◆ **Supplied material**
++++++

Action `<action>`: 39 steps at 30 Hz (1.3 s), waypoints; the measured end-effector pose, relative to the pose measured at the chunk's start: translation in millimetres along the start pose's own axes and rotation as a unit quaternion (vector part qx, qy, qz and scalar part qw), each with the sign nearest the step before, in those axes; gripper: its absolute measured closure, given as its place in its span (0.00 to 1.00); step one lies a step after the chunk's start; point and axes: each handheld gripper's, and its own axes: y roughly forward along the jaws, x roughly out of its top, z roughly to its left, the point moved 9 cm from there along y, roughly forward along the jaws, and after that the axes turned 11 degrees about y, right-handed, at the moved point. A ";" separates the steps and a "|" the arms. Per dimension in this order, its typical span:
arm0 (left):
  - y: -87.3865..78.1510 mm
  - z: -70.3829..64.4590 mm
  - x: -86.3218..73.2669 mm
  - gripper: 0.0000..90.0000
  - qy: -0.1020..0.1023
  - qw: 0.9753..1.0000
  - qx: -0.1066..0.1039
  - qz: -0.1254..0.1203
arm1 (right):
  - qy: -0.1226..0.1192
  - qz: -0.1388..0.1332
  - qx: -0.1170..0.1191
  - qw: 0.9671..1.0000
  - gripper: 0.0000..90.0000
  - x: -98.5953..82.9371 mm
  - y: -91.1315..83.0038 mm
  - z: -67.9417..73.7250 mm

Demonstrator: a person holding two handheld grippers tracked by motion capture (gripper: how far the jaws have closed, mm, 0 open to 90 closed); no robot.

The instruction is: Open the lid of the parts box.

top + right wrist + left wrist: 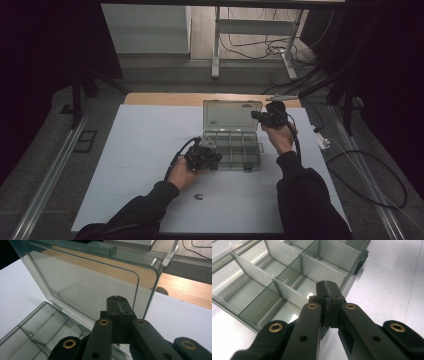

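A clear compartment box [232,149] sits open on the white table [140,150], its lid [231,116] standing upright at the far side. The left gripper [212,159] hovers at the box's near left corner, its jaws pressed together with nothing between them. The right gripper [256,115] is raised beside the lid's right edge, jaws likewise closed and empty; in the right gripper view the tips sit just before the lid's clear panel, though contact cannot be told. A small dark object [199,197], too small to identify, lies on the table nearer the person.
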 end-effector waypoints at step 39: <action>-24.0 5.2 3.3 0.77 -0.028 1.000 -0.006 0.010 | -0.020 0.038 -0.007 0.999 0.70 -22.8 -24.2 12.0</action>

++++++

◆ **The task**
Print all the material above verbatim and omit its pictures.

◆ **Result**
Action `<action>`: 39 steps at 30 Hz (1.3 s), waypoints; the measured end-effector pose, relative to the pose measured at the chunk's start: translation in millimetres along the start pose's own axes and rotation as a unit quaternion (vector part qx, qy, qz and scalar part qw), each with the sign nearest the step before, in those axes; gripper: its absolute measured closure, given as its place in its span (0.00 to 1.00); step one lies a step after the chunk's start; point and axes: each handheld gripper's, and its own axes: y roughly forward along the jaws, x roughly out of its top, z roughly to its left, the point moved 9 cm from there along y, roughly forward along the jaws, and after that the axes turned 11 degrees about y, right-handed, at the moved point. A ";" separates the steps and a "|" the arms. Per dimension in this order, its typical span:
arm0 (left):
  - y: -87.3865..78.1510 mm
  - z: -70.3829..64.4590 mm
  - x: -86.3218..73.2669 mm
  - gripper: 0.0000..90.0000
  - qy: -0.1020..0.1023
  - qw: 0.9753..1.0000
  - qx: -0.1066..0.1039
  - qz: -0.1254..0.1203
arm1 (right):
  - qy: -0.1226..0.1192
  - qz: -0.1388..0.1332
  - qx: -0.1170..0.1191
  - qw: 0.9671..1.0000
  - gripper: 0.0000..90.0000
  - x: -98.5953..82.9371 mm
  - y: -91.1315..83.0038 mm
  - z: -67.9417..73.7250 mm

Demonstrator: a person holding two handheld grippers tracked by motion capture (gripper: how far the jaws have closed, mm, 0 open to 90 closed); no robot.

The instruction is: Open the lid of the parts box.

top + right wrist + left wrist: 

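A clear compartment box [232,149] sits open on the white table [140,150], its lid [231,116] standing upright at the far side. The left gripper [212,159] hovers at the box's near left corner, its jaws pressed together with nothing between them. The right gripper [256,115] is raised beside the lid's right edge, jaws likewise closed and empty; in the right gripper view the tips sit just before the lid's clear panel, though contact cannot be told. A small dark object [199,197], too small to identify, lies on the table nearer the person.
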 end-effector waypoints at step 39: <action>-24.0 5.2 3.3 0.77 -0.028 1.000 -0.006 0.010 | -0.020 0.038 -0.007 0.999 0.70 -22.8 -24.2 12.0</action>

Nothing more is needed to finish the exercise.